> ASSIGNMENT
Going down the listing below, print exactly each line from the one with "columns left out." up to and including the one with "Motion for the", and skip the rest.

> EXERCISE DATA
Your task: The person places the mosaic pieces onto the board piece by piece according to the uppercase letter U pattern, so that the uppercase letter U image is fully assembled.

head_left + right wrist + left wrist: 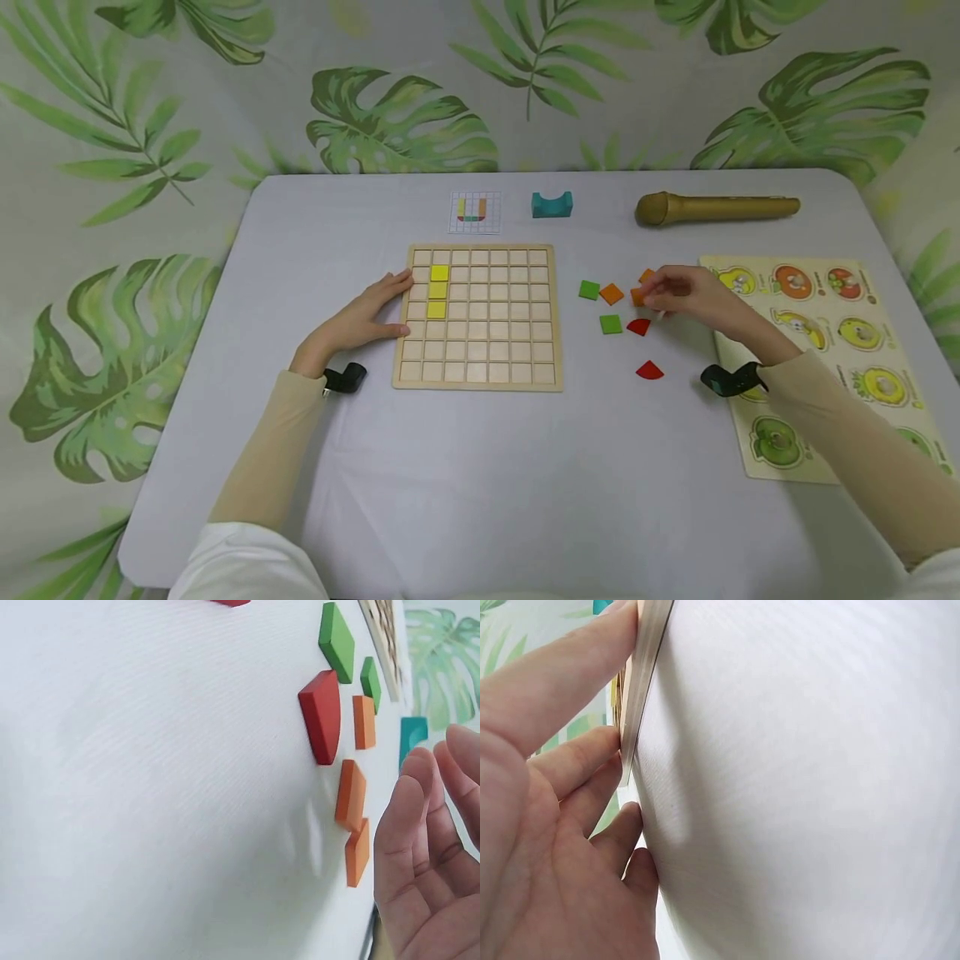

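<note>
My left hand (363,317) touches the left edge of the wooden grid board (477,387), thumb and fingers spread along its rim. Three yellow squares (438,291) lie in a column in the board's second column. Above the loose tiles right of the board is my right hand (693,298), its fingers slightly bent and nothing visible between them in the right wrist view. Beneath and beside it lie three orange squares (350,795), two green squares (611,324) and two red quarter-round pieces (321,716). The fingertips partly cover two orange squares in the head view.
Behind the board lie a pattern card (475,212) and a teal arch block (552,205). A gold microphone (718,209) is at the back right. Under the right forearm sits a fruit puzzle board (825,333). Patterned cloth stands behind the table.
</note>
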A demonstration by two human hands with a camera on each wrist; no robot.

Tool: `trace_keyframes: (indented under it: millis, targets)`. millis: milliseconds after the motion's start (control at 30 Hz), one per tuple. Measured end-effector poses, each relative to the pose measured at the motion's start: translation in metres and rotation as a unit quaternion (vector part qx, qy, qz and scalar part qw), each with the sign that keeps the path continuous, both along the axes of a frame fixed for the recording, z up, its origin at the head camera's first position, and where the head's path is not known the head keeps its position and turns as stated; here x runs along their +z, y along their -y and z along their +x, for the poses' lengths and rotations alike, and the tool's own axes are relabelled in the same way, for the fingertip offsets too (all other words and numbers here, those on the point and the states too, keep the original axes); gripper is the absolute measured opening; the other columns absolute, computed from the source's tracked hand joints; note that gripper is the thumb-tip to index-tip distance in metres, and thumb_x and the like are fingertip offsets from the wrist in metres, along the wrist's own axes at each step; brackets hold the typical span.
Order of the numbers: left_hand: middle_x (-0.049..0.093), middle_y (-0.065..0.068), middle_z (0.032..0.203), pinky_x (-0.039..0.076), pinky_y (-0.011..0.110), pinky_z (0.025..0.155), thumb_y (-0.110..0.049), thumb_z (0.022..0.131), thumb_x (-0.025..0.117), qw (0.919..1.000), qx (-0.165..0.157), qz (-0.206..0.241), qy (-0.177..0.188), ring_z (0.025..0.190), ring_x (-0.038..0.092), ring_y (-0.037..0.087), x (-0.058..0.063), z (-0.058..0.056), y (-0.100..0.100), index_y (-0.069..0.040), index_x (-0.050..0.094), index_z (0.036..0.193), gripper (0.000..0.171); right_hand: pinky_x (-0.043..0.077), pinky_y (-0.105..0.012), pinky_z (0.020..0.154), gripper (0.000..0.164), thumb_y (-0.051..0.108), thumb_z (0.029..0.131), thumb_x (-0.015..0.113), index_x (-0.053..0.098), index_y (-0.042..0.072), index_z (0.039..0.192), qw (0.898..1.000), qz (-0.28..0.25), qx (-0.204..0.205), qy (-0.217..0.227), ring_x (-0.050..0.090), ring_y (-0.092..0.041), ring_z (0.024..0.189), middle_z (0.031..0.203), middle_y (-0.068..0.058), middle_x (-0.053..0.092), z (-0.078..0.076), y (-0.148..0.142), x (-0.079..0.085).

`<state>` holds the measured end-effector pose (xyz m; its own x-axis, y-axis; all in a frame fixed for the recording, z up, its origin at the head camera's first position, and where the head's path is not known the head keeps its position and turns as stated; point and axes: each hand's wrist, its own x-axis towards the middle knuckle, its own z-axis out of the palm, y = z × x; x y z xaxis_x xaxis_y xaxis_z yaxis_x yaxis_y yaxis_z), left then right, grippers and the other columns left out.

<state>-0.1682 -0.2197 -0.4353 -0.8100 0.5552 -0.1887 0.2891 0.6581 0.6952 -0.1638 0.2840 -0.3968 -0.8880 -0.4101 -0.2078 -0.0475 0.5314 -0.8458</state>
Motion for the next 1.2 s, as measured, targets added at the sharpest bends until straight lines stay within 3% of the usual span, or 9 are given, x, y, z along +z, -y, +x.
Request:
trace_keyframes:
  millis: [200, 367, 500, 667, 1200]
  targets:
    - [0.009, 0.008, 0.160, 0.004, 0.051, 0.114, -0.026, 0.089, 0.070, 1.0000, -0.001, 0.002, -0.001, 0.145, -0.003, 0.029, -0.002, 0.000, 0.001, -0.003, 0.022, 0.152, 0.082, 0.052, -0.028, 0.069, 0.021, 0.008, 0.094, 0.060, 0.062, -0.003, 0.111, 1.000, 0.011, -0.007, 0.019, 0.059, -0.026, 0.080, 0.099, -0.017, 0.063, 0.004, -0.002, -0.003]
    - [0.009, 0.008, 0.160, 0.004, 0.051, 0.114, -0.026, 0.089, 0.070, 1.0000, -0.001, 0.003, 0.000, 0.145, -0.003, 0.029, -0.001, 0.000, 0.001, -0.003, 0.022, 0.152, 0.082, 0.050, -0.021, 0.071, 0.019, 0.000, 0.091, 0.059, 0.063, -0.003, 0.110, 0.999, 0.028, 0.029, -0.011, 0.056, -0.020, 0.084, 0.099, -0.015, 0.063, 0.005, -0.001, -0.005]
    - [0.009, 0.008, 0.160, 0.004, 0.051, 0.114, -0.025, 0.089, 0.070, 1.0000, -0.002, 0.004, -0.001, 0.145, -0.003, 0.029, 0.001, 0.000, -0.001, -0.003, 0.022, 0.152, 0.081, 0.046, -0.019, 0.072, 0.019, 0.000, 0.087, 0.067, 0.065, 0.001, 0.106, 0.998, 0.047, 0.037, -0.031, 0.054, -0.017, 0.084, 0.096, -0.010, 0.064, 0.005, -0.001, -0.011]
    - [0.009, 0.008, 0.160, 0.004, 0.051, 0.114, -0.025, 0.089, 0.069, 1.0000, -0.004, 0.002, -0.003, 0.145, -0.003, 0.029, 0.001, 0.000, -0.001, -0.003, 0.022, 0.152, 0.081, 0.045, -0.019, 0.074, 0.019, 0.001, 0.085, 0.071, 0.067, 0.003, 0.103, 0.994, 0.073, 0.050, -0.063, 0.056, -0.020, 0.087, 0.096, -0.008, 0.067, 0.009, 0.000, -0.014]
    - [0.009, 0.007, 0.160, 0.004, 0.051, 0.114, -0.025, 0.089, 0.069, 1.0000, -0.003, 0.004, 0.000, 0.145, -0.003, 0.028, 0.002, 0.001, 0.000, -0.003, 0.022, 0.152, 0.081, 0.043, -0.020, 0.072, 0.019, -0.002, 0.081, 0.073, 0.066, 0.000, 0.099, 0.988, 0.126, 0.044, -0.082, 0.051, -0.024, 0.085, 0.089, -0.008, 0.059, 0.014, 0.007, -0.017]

> RESULT FOR THIS EXERCISE
`<state>` holds the measured end-effector pose (xyz m; its own x-axis, y-axis; all in a frame fixed for the recording, z up, its origin at the head camera's first position, and where the head's path is not known the head keeps its position and turns as stated; point and axes: each hand's wrist, its own x-axis towards the middle knuckle, its own z-axis out of the palm, y = z × x; x y z xaxis_x xaxis_y xaxis_z yaxis_x yaxis_y yaxis_z), left then right, grippers and the other columns left out.

<state>-0.1682 -0.2197 -0.4353 -0.8100 0.5552 -0.1887 0.2891 0.6581 0.6952 -0.1638 0.2840 -0.3968 -0.8880 -0.4101 -0.2078 -0.0475 0.5314 -0.8458</state>
Motion for the next 1.2 s, as measured, targets added at the sharpest bends until straight lines stay within 3% of the usual span, or 9 are given, x, y, z along +z, -y, +x.

There is no additional output for this exercise.